* [Work order]:
Pictures excluded, output the lines of the data below between the one holding "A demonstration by" and the one holding "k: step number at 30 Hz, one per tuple", inclusive, exactly as they stand.

[Items listed in a dataset]
***

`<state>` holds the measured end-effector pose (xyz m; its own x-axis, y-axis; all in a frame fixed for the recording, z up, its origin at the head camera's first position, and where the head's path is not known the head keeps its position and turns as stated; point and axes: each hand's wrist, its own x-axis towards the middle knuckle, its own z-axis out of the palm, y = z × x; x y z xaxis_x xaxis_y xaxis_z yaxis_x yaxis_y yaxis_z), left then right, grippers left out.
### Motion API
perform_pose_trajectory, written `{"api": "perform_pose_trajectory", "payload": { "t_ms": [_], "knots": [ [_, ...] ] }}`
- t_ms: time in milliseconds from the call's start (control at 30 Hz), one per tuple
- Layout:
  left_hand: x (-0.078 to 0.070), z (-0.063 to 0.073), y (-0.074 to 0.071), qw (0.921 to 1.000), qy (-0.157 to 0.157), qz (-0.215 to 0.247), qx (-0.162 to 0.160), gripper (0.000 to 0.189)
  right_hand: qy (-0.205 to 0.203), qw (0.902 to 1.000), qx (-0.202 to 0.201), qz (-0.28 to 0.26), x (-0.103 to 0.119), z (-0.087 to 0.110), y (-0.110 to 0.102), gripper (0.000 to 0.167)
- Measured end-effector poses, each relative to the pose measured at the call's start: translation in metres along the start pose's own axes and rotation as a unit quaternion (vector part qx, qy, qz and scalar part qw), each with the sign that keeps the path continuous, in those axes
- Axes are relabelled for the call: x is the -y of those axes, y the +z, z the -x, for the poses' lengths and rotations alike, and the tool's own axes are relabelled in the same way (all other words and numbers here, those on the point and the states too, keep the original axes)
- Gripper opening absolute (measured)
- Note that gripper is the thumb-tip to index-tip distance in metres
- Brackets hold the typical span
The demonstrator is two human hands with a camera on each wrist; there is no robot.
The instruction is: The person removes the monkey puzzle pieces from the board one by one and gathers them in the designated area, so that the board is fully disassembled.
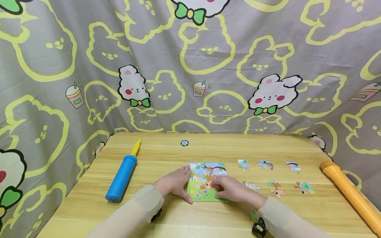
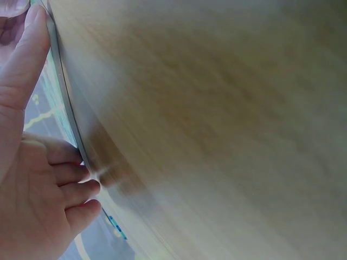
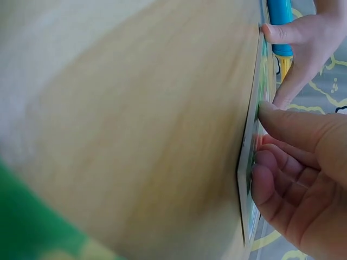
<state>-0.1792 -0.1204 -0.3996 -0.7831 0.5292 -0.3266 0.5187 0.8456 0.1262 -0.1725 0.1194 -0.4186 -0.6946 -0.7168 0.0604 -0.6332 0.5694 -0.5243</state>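
A square picture puzzle board [image 1: 197, 195] with a cartoon animal, a house and flowers lies on the table. My left hand [image 1: 174, 181] rests along its left edge, thumb at the near left corner; in the left wrist view the fingertips of the left hand [image 2: 46, 195] touch the board's rim. The right hand [image 1: 230, 189] is over the board's right half, fingers bent and fingertips on the picture. In the right wrist view, the right hand's thumb and fingers [image 3: 271, 181] touch the board's surface with a gap between them; no loose piece shows there.
Right of the board lie several loose puzzle pieces in two rows, including one with a branch [image 1: 293, 166] and one with an animal face [image 1: 276, 188]. Another piece [image 1: 254, 217] shows near the right wrist. A blue hand pump [image 1: 122, 178], a poker chip [image 1: 184, 143] and an orange tube [image 1: 348, 193] lie around.
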Motion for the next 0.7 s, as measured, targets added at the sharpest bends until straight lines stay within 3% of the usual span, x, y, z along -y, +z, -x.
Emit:
{"api": "perform_pose_trajectory", "payload": {
  "t_ms": [133, 367, 567, 700],
  "knots": [
    [0.000, -0.001, 0.000, 1.0000, -0.001, 0.000, 0.001, 0.117, 0.001, 0.9997, -0.004, -0.022, -0.001, 0.000, 0.000, 0.027],
    [-0.001, -0.001, 0.000, 1.0000, -0.001, -0.002, 0.000, 0.117, 0.013, 0.9944, -0.005, -0.105, -0.007, 0.001, -0.003, 0.018],
    [-0.001, 0.000, -0.001, 1.0000, -0.002, -0.001, 0.004, 0.116, 0.053, 0.9725, -0.008, -0.227, -0.012, 0.000, -0.002, 0.007],
    [-0.001, 0.001, -0.001, 1.0000, -0.001, 0.002, 0.004, 0.116, 0.070, 0.9606, -0.013, -0.269, -0.014, 0.000, -0.002, 0.005]
  ]
}}
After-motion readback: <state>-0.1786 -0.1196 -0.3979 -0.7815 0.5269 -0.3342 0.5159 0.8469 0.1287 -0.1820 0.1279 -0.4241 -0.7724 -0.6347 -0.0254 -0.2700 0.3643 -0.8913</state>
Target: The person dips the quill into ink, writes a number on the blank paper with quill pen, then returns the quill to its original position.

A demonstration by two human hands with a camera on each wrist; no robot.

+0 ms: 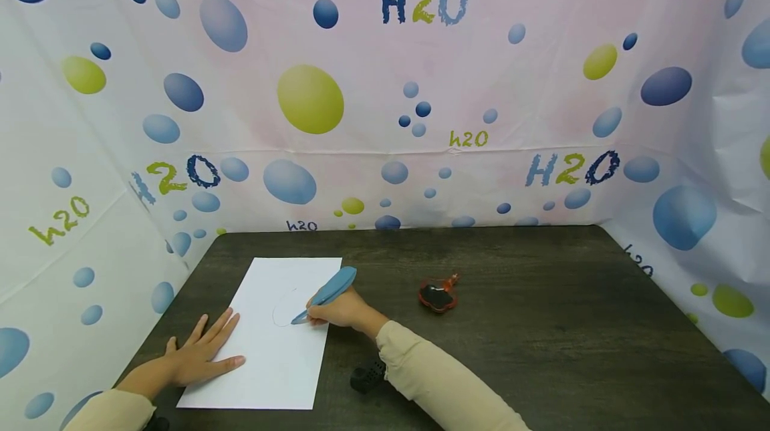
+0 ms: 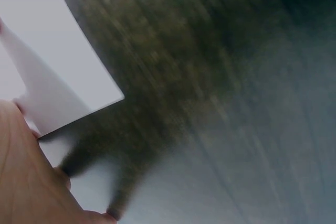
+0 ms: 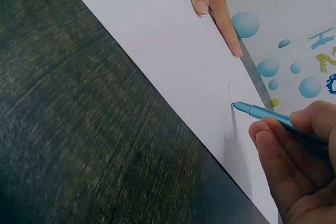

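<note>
A sheet of white paper (image 1: pixel 265 364) lies on the left part of the dark table. My left hand (image 1: pixel 201 354) rests on its left edge with the fingers spread. In the left wrist view, part of that hand (image 2: pixel 26 177) shows beside a paper corner. My right hand (image 1: pixel 339 311) pinches a blue pen (image 1: pixel 331 287) with a broad, feather-shaped top. The pen tip meets the paper in the right wrist view, where thumb and fingers hold the pen barrel (image 3: pixel 268 114). A thin curved line (image 1: pixel 274 311), like part of an oval, is drawn near the tip.
A small dark item with an orange-red rim and stem (image 1: pixel 438 295) lies on the table right of the paper. A black rounded object (image 1: pixel 367 377) sits by the right cuff. A patterned sheet (image 1: pixel 361 37) hangs behind the wood-grained table (image 1: pixel 541 337) and at its sides.
</note>
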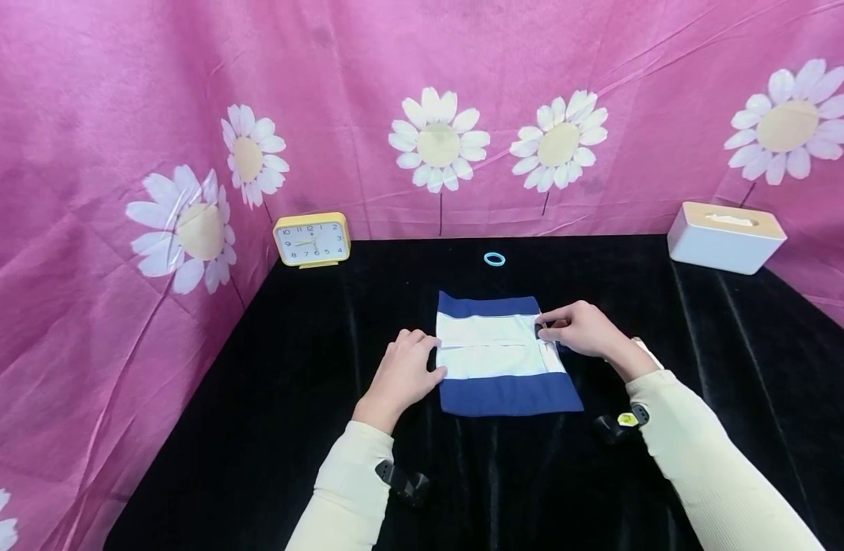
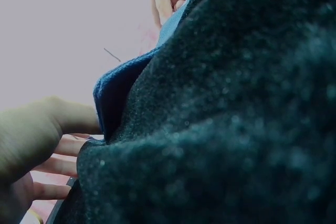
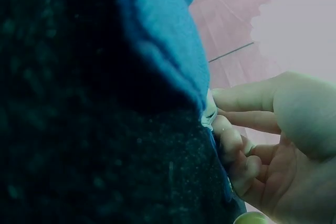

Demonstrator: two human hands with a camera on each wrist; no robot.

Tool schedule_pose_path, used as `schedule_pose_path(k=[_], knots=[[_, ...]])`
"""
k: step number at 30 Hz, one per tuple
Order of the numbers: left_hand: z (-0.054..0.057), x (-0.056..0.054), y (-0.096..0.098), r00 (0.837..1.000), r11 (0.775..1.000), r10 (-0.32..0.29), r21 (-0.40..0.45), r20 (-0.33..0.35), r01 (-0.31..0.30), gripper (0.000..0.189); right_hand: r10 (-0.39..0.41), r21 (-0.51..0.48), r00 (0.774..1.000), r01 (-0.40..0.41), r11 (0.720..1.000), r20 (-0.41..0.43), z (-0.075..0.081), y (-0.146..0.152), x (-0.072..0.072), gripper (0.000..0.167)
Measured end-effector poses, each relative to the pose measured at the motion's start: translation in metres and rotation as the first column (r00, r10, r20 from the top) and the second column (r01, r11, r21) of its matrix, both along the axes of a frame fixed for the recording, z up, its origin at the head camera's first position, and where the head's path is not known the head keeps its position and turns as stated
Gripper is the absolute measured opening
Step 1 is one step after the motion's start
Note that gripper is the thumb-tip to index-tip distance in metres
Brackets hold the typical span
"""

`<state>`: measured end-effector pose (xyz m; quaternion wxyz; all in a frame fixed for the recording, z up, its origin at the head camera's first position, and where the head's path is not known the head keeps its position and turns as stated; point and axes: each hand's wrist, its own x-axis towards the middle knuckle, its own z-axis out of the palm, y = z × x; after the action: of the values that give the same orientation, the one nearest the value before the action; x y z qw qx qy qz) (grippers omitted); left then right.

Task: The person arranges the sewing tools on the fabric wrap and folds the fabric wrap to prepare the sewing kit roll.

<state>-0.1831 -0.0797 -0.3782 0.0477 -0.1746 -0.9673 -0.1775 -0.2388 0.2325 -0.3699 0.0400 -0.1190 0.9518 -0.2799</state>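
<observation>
A navy-and-white cloth piece (image 1: pixel 490 360) lies flat on the black table cover, with navy bands at front and back and a line across its white middle. My left hand (image 1: pixel 404 371) rests at its left edge, fingers extended. In the left wrist view, the thumb touches the navy edge (image 2: pixel 113 90). At the right edge, my right hand (image 1: pixel 583 329) pinches the cloth between thumb and fingers. A small dark bit (image 1: pixel 538 330) shows at those fingertips. The right wrist view has the pinched white edge (image 3: pixel 210 109) beside the blue fabric (image 3: pixel 168 30).
A light blue ring (image 1: pixel 493 259) lies behind the cloth. Toward the back left stands a yellow-framed clock (image 1: pixel 313 240), and at the back right a white tissue box (image 1: pixel 725 243) with a wooden-looking top. Pink curtains (image 1: pixel 353 99) with daisies hang around the black-covered table (image 1: pixel 256 436).
</observation>
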Motion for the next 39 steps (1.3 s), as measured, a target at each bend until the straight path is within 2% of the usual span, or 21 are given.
schedule_pose_path(k=[7,15,19,25,27,32,39], knots=[[0.0,0.003,-0.004,1.0,1.0,0.01,0.014,0.013,-0.01,0.042,0.014,-0.045,1.0,-0.015,0.999,-0.013,-0.004,-0.002,0.005,0.029],[-0.003,0.004,-0.008,1.0,1.0,0.014,0.002,-0.004,-0.014,0.042,0.008,-0.071,0.999,-0.01,0.997,-0.039,-0.006,-0.005,0.008,0.027],[-0.003,0.005,-0.01,1.0,1.0,0.01,0.003,-0.016,-0.01,0.041,-0.055,-0.12,0.997,0.047,0.992,-0.062,-0.006,-0.002,0.008,0.025],[-0.004,0.004,-0.009,1.0,1.0,-0.006,0.019,-0.026,0.006,0.04,-0.18,-0.202,0.978,0.156,0.967,-0.102,-0.001,0.015,0.012,0.026],[-0.005,0.004,-0.008,0.999,1.0,-0.01,0.019,-0.035,0.011,0.04,-0.208,-0.228,0.974,0.183,0.956,-0.092,0.001,0.023,0.013,0.027],[-0.007,0.004,-0.006,0.999,0.999,-0.024,0.031,-0.046,0.025,0.04,-0.252,-0.226,0.963,0.227,0.947,-0.092,0.005,0.046,0.019,0.029],[-0.008,0.003,-0.004,0.998,1.0,-0.015,0.023,-0.062,0.017,0.04,-0.268,-0.127,0.951,0.25,0.96,-0.153,0.008,0.076,0.03,0.029]])
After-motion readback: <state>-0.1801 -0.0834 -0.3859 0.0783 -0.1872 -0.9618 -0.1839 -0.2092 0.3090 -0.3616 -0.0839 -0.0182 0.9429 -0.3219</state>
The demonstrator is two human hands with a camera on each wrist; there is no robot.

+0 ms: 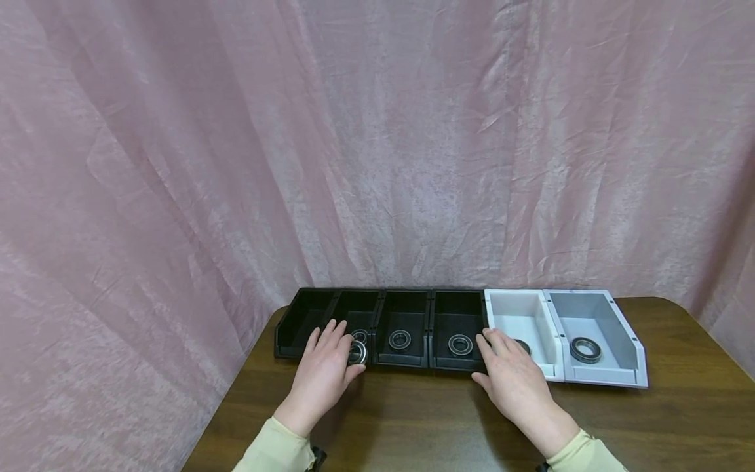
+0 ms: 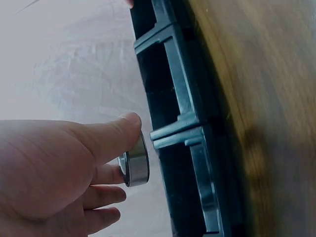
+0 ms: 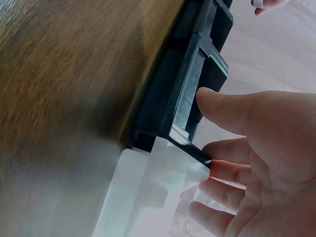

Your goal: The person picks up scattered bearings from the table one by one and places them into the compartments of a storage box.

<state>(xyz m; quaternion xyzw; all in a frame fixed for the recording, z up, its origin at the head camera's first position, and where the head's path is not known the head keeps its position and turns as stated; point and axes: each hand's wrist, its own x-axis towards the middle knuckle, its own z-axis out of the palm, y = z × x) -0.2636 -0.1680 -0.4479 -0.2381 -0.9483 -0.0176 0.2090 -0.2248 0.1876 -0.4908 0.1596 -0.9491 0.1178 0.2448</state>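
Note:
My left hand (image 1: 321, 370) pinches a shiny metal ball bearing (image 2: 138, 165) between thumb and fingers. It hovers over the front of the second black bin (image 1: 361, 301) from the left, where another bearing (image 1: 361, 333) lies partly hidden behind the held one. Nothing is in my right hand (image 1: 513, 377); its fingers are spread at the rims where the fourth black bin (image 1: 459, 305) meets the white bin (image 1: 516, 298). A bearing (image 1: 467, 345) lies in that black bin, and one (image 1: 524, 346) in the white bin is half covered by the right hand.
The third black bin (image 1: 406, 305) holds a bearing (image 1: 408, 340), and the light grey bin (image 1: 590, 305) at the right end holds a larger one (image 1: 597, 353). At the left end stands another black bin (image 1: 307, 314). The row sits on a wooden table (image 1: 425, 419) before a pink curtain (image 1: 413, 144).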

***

* [Task answer]:
A demonstration by two human hands with a camera on each wrist; no robot.

+0 ms: 
+0 ms: 
+0 ms: 

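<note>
A sheet of white paper (image 1: pixel 265 364) lies on the left part of the dark table. My left hand (image 1: pixel 201 354) rests on its left edge with the fingers spread. In the left wrist view, part of that hand (image 2: pixel 26 177) shows beside a paper corner. My right hand (image 1: pixel 339 311) pinches a blue pen (image 1: pixel 331 287) with a broad, feather-shaped top. The pen tip meets the paper in the right wrist view, where thumb and fingers hold the pen barrel (image 3: pixel 268 114). A thin curved line (image 1: pixel 274 311), like part of an oval, is drawn near the tip.
A small dark item with an orange-red rim and stem (image 1: pixel 438 295) lies on the table right of the paper. A black rounded object (image 1: pixel 367 377) sits by the right cuff. A patterned sheet (image 1: pixel 361 37) hangs behind the wood-grained table (image 1: pixel 541 337) and at its sides.
</note>
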
Demonstrator: two human hands with a camera on each wrist; no robot.

Tool schedule_pose_path, used as `schedule_pose_path(k=[_], knots=[[_, ...]])`
"""
k: step number at 30 Hz, one per tuple

There is no more to this output.